- **Description of the task**
Give back exactly the lines of the data below, starting with the line that has "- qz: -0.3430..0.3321" and going on through the line that has "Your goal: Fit".

- **Provided data**
[Start of section]
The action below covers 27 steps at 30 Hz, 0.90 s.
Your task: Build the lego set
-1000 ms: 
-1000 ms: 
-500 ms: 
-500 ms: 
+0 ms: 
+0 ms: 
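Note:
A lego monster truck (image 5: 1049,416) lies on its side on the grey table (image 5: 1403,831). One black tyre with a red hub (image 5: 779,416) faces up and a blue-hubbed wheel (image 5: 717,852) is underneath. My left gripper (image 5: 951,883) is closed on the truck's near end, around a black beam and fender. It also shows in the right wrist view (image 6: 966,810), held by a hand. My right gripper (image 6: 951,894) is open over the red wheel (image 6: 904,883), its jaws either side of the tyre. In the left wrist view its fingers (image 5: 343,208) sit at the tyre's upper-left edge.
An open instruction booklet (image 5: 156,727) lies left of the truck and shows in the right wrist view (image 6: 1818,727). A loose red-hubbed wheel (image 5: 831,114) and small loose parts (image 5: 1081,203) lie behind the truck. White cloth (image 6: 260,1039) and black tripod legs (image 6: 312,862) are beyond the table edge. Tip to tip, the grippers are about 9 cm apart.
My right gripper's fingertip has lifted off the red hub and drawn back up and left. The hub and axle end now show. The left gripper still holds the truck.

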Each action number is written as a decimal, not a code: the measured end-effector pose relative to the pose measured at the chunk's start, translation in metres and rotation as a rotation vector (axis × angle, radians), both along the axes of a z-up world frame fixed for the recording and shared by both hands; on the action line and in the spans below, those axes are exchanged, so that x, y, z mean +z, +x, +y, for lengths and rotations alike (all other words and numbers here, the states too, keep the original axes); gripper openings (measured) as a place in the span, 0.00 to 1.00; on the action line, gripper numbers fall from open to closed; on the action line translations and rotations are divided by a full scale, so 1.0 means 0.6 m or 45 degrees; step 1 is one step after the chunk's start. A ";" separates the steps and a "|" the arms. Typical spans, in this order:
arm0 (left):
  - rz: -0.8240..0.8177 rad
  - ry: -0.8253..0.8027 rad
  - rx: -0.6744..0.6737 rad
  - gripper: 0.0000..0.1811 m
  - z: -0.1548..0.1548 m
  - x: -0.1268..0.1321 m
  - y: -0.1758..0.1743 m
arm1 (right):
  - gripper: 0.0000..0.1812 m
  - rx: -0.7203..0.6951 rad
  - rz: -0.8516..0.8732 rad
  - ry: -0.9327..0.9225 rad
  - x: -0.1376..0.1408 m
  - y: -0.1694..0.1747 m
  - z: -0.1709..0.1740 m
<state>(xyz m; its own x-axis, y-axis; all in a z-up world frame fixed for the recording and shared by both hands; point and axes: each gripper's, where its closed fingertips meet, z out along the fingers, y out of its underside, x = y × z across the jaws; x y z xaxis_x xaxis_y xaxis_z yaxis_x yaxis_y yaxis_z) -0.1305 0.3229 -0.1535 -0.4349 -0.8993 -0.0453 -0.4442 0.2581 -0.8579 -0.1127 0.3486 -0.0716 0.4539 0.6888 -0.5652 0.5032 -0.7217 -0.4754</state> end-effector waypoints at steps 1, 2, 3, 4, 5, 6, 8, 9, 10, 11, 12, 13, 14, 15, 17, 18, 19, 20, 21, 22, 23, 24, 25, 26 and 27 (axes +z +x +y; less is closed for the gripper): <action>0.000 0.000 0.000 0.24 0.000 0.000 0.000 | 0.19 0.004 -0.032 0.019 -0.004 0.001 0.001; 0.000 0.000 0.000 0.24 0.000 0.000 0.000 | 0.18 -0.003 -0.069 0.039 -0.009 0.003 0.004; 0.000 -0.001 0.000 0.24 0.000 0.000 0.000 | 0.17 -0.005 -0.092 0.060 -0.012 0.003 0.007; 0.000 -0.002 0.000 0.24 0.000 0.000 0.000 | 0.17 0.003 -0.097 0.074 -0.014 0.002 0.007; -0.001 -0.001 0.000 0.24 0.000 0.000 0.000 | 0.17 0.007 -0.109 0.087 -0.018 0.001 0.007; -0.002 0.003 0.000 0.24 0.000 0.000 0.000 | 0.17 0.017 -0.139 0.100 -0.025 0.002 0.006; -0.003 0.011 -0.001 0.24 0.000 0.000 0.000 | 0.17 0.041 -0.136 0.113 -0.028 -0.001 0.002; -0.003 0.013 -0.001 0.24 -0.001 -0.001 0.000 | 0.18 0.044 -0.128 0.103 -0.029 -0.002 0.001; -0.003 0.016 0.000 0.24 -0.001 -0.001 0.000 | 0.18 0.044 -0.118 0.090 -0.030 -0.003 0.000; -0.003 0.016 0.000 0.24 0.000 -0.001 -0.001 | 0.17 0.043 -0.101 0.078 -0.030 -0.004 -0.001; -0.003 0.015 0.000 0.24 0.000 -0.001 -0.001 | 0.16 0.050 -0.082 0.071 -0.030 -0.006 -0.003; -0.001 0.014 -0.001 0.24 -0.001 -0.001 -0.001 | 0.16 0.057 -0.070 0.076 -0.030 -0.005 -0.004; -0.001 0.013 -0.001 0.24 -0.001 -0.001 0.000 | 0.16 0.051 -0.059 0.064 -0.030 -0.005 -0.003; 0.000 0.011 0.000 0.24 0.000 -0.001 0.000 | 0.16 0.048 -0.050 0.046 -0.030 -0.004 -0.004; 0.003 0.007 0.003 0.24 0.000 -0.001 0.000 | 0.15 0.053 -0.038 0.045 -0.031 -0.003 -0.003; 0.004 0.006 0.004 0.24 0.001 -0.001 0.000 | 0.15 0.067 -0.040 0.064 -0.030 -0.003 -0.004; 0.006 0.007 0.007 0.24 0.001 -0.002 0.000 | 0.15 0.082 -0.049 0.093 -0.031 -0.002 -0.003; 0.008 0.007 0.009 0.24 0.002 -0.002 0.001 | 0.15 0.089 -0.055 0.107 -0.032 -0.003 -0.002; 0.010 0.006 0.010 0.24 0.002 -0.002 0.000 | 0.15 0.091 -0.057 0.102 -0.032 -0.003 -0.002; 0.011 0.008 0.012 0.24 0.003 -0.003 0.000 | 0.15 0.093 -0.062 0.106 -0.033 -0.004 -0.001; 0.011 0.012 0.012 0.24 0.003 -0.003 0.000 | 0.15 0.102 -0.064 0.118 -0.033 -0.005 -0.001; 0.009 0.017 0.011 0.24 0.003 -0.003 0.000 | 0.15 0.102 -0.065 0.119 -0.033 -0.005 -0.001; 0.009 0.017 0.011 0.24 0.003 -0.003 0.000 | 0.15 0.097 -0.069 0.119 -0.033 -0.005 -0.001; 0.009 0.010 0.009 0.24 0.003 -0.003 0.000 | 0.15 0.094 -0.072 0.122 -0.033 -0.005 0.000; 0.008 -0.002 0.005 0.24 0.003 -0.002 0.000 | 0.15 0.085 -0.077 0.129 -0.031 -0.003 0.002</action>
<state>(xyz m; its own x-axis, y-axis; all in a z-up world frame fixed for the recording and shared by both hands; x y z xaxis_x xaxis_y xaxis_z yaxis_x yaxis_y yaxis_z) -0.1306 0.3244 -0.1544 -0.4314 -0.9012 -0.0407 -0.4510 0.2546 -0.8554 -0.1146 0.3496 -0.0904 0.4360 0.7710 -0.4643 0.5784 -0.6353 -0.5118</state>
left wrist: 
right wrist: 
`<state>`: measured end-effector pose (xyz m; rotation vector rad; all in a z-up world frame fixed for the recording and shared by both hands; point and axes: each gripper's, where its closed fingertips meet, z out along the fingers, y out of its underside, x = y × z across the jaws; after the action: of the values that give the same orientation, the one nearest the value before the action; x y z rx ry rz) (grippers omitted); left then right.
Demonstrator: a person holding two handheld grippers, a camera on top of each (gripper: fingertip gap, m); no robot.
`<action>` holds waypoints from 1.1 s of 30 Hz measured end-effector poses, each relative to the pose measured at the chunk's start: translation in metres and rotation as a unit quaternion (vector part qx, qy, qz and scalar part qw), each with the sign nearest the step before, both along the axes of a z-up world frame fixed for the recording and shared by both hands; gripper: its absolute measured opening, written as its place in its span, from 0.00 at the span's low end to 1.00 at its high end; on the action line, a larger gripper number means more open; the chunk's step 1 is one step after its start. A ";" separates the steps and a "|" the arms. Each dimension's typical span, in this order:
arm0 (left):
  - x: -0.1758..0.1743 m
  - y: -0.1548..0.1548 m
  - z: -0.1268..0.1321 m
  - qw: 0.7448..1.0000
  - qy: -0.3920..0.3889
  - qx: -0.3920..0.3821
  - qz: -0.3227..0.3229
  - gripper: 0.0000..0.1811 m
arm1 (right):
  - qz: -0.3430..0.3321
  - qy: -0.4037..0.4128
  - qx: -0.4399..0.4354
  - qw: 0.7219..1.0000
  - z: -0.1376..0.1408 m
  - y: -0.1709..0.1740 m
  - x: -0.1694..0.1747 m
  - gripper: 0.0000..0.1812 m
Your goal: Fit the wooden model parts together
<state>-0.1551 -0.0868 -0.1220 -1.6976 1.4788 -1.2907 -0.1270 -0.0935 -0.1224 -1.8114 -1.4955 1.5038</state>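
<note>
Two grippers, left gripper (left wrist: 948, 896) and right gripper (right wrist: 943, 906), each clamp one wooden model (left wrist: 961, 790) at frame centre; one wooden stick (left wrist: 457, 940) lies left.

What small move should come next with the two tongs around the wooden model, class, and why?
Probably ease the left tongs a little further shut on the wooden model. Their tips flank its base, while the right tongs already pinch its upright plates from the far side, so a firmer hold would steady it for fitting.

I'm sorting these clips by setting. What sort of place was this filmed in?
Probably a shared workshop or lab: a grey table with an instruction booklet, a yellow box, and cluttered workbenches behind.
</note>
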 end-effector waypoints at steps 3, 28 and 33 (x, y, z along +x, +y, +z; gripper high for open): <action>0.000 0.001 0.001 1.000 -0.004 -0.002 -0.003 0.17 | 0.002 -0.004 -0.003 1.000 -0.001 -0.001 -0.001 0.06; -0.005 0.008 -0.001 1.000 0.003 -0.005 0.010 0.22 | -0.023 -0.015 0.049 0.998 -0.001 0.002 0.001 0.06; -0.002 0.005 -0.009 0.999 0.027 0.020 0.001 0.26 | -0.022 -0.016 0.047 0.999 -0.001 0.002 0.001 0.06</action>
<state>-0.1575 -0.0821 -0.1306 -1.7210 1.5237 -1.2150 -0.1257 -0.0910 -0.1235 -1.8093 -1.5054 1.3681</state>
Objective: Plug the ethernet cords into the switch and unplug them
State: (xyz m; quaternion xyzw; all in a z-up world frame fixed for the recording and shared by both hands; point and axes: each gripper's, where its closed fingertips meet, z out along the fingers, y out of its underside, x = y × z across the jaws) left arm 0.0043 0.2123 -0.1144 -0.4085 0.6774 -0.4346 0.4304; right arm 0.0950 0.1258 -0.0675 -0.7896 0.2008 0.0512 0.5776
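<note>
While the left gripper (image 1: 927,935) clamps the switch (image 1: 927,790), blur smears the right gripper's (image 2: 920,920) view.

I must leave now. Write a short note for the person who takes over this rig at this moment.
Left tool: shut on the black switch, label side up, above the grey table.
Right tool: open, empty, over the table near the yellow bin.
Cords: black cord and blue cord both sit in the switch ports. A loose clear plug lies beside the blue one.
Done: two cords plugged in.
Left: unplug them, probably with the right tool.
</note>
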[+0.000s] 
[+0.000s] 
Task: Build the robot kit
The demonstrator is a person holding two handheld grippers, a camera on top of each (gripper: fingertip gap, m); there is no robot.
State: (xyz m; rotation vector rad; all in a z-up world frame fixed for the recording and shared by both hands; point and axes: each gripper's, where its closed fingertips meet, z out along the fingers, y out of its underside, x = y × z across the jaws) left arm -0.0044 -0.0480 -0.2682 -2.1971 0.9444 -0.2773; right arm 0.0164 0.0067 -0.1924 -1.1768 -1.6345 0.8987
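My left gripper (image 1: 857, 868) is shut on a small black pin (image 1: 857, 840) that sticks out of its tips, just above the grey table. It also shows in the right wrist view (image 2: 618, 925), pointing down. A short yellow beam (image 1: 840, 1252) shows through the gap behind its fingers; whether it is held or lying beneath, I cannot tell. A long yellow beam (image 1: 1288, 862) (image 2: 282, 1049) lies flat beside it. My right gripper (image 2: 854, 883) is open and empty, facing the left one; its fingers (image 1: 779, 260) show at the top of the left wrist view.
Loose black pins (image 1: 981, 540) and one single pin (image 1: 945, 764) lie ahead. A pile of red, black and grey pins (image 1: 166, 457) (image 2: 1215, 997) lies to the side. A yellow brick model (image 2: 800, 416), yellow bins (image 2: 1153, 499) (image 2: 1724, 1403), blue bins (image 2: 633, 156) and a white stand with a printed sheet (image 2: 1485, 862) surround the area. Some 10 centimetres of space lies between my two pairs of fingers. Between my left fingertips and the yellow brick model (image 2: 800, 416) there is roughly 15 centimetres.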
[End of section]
- **Answer section**
  - qz: -0.3430..0.3321
  - qy: -0.4037..0.4128
  - qx: -0.4399..0.4354
  - qw: 0.7219..1.0000
  - z: -0.1376..0.1408 m
  - y: -0.1709..0.1740 m
  - x: -0.1694..0.1747 m
  - gripper: 0.0000..0.1812 m
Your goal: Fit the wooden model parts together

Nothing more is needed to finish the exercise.